Houve divergência no início do julgamento. O relator do processo, ministro Eros Grau, defendeu a revisão da decisão para proibir juízes de alterarem juros. "Que o Poder Judiciário não fiscalize e não controle nem opere a revisão caso a caso de eventual abusividade na relação contratual das taxas de juros", disse.

Outros ministros entenderam que os juízes têm obrigação de rever abusos cometidos pelos bancos e fizeram críticas às instituições financeiras de modo geral. "É dever dos magistrados interferir nos contratos caso a caso, quando houver abusividade", disse o ministro Ricardo Lewandowski. "Para isso, os bancos precisam, nos termos do CDC, dar mais ampla publicidade à composição das taxas de juros", completou.

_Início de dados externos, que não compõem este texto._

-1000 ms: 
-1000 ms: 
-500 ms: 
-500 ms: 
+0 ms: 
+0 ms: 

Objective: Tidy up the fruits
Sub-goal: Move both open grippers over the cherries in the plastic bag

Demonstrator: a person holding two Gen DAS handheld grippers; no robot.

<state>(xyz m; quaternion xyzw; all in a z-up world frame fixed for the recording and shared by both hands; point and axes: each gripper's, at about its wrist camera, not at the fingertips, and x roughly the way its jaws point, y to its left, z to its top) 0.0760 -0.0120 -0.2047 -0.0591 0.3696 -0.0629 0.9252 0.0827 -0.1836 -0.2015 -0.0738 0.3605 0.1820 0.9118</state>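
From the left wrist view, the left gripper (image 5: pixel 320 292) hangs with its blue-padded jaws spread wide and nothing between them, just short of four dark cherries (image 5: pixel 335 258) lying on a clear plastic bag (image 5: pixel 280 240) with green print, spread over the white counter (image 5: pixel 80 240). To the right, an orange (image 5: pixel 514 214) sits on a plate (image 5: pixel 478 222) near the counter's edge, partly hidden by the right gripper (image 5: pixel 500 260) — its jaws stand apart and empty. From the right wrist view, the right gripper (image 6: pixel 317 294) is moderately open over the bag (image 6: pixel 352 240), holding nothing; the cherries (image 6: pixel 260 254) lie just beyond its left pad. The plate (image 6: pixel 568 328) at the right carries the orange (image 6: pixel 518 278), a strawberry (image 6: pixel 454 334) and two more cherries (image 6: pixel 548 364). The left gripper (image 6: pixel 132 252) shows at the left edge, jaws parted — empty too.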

Após intensa discussão, os ministros concluíram que era importante chegar a uma decisão de consenso para evitar novos recursos num assunto importante. Então, resolveram, por unanimidade, retirar as conclusões sobre taxa de juros da decisão tomada em 7 de junho. A retirada foi formal, na "ementa" do processo, que é como é chamado o resumo da decisão judicial.

Com a retirada do dispositivo, a decisão de junho ficou sem as referências que davam proteção aos bancos. A decisão excluía o uso do Código do Consumidor em ações para contestar a aplicação de taxas de juros. Agora, é livre o uso do Código do Consumidor nessas ações.

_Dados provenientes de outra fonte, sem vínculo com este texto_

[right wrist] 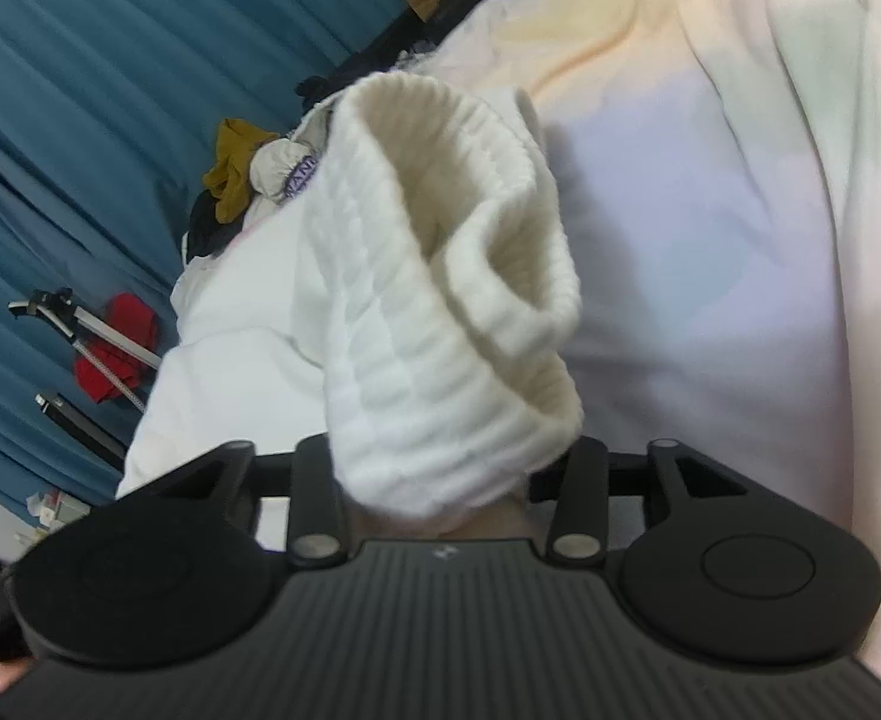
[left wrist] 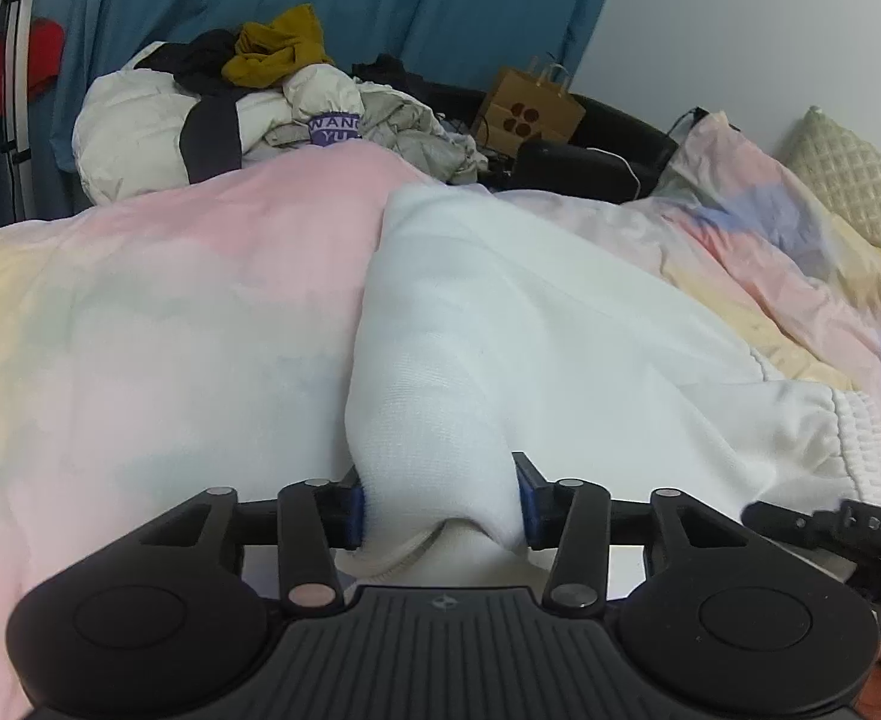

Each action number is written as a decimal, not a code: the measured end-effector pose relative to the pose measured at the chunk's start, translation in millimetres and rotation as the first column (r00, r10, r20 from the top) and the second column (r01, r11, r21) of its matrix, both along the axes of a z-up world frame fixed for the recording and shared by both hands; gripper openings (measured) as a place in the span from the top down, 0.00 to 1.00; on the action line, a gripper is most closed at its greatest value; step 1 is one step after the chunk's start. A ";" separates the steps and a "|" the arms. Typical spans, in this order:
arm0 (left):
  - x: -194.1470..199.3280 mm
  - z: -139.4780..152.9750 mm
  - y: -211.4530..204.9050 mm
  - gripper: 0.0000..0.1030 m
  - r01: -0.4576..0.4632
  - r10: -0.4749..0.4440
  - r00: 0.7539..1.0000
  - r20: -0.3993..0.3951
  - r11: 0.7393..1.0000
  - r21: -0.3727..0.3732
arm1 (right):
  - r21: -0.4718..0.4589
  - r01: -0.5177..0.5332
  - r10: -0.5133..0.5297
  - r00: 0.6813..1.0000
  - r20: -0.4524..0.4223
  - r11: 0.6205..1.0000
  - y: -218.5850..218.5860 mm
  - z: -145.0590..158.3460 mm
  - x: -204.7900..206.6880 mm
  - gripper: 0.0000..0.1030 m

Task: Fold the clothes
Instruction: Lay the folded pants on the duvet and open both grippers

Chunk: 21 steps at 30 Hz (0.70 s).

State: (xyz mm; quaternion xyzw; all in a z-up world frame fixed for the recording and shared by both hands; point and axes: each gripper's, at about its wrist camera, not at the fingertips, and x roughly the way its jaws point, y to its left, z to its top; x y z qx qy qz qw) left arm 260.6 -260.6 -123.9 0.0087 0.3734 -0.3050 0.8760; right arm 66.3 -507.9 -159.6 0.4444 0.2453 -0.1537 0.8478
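Observation:
A white knit garment [left wrist: 530,324] lies spread over a pastel bedspread [left wrist: 170,300]. In the left wrist view my left gripper [left wrist: 440,504] has a bunched fold of it pinched between its blue pads [left wrist: 353,507], the cloth bulging out above them. In the right wrist view my right gripper [right wrist: 434,468] holds up the garment's ribbed cuff [right wrist: 440,276]. The cuff stands open like a tube in front of the camera and hides the fingertips. The rest of the garment trails off to the left over the bedspread [right wrist: 740,210].
A heap of clothes [left wrist: 212,114] in white, black and mustard sits at the bed's far side against a blue curtain [left wrist: 320,0]. A brown paper bag [left wrist: 527,111] and dark items stand behind. A quilted pillow [left wrist: 854,192] lies at the right.

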 end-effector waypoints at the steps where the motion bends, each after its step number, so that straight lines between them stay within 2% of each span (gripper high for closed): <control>1: -1.2 2.2 2.3 0.51 0.002 -0.002 1.000 -0.001 1.000 0.002 | 0.010 0.006 -0.006 1.000 -0.001 1.000 -0.7 -2.1 -0.7 0.52; 4: -9.3 22.3 6.9 0.49 0.001 -0.001 1.000 0.001 0.999 0.046 | 0.051 0.022 -0.021 1.000 -0.013 0.998 -6.8 -0.5 -10.9 0.51; 6: -21.1 36.6 9.8 0.48 0.010 -0.012 1.000 0.029 0.997 0.078 | 0.032 0.027 -0.026 0.999 -0.042 0.999 -3.7 9.3 -18.9 0.51; 8: -35.1 50.7 17.1 0.42 0.016 -0.021 0.998 0.057 0.995 0.096 | -0.018 0.036 -0.037 0.996 -0.085 0.999 9.0 21.6 -30.1 0.49; 11: -60.5 76.5 36.8 0.30 0.033 -0.040 0.994 0.105 0.997 0.067 | -0.109 0.057 -0.070 0.991 -0.113 0.992 23.5 47.9 -53.5 0.49; 12: -69.6 85.4 43.6 0.29 0.039 -0.046 0.991 0.123 0.997 0.059 | -0.151 0.061 -0.078 0.990 -0.115 0.987 29.8 58.6 -60.5 0.49; 15: -97.7 108.8 61.5 0.26 0.048 -0.057 0.984 0.167 0.997 0.060 | -0.263 0.064 -0.091 0.992 -0.092 0.963 54.4 90.6 -80.4 0.49; 21: -151.6 149.1 99.0 0.21 0.048 -0.056 0.970 0.238 0.998 0.037 | -0.395 0.055 -0.052 0.998 0.017 0.917 96.9 151.0 -113.8 0.49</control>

Como fica a situação dos bancos frente a processos contra a aplicação de taxas de juros? "Agora, terá de ser discutido caso a caso", respondeu o ministro Eros Grau. "Antes, tinha ficado claro que quem fixa a taxa é o CMN. Agora, com essa limpeza na ementa, não está mais dito isso. Não é claro para o tribunal se a política monetária é definida pelo CMN ou pelo varejo", complementou o ministro , referindo-se a juízes de primeira instância. "Mas, foi o consenso possível no tribunal."